▶ [TO DO]: Transcribe the data below verbatim from the line with "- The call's" to the line with "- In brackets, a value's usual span". Include both of those lines.

----

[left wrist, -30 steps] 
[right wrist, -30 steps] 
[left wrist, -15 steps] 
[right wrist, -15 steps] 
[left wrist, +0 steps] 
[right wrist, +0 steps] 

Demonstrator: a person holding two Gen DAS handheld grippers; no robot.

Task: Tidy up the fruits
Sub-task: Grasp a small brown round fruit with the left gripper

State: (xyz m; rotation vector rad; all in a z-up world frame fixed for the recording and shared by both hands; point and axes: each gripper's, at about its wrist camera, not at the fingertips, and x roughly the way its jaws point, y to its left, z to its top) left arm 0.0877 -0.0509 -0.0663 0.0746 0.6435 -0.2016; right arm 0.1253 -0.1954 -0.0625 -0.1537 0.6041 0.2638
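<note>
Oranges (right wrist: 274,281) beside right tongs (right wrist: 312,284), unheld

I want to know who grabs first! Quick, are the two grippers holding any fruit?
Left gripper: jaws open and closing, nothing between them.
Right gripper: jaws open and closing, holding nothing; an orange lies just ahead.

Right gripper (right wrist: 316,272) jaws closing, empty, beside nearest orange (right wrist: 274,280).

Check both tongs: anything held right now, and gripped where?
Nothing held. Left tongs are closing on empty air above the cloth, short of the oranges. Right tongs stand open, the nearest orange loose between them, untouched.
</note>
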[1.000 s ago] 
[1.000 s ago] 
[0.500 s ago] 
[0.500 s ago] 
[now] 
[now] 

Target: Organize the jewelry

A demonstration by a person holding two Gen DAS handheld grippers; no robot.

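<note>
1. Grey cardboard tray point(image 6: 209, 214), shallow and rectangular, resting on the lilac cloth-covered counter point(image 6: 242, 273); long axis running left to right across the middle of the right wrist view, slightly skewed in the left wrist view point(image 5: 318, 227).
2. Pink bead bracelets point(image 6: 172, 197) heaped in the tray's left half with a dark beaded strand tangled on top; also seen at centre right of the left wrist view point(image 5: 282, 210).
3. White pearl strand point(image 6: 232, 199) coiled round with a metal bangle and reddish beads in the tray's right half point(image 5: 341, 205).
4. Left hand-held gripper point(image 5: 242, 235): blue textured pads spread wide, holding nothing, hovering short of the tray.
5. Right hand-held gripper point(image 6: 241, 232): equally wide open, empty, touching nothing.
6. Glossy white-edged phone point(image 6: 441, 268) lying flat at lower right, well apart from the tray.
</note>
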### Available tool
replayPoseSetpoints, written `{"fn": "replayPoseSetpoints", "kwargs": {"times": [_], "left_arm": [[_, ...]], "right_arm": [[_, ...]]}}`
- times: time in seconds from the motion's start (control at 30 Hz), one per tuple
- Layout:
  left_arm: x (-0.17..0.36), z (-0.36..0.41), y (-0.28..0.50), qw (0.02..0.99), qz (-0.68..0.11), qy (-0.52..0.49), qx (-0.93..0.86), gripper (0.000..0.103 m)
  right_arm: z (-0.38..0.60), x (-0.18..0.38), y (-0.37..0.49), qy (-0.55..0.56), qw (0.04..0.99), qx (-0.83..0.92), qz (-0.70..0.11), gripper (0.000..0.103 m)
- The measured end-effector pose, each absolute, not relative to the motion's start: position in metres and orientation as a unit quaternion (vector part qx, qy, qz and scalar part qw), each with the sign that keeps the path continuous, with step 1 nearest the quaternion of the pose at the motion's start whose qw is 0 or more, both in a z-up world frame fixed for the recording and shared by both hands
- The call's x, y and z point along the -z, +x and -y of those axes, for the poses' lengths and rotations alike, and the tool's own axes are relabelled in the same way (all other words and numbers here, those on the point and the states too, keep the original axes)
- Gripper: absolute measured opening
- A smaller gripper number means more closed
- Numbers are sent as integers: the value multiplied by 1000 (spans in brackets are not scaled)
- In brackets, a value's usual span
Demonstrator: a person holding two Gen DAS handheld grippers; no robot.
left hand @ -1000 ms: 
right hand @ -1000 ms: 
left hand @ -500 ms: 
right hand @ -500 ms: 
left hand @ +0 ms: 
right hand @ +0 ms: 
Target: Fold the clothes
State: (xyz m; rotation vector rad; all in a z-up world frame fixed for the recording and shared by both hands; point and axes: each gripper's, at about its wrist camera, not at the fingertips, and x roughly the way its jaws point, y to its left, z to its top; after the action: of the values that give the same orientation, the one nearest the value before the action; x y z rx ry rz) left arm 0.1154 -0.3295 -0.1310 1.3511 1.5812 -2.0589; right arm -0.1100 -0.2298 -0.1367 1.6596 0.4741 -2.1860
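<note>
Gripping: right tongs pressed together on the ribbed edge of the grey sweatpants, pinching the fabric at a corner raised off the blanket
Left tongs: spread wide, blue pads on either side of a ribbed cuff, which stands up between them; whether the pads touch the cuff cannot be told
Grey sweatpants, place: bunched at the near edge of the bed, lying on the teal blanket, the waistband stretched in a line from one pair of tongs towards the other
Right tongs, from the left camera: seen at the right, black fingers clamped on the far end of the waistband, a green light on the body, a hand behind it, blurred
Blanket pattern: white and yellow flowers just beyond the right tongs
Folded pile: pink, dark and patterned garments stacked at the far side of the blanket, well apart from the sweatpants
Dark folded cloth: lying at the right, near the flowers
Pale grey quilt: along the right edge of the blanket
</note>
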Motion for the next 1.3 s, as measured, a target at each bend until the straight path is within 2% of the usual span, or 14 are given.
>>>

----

▶ [SOLUTION]:
- The call's x, y and z point along the -z, +x and -y of those axes, for the poses' lengths and rotations alike, and the tool's own axes are relabelled in the same way (all other words and numbers here, those on the point and the states too, keep the original axes)
- Gripper: absolute measured opening
- A smaller gripper number means more closed
- Numbers are sent as integers: the value multiplied by 1000 (spans in brackets are not scaled)
- In brackets, a value's usual span

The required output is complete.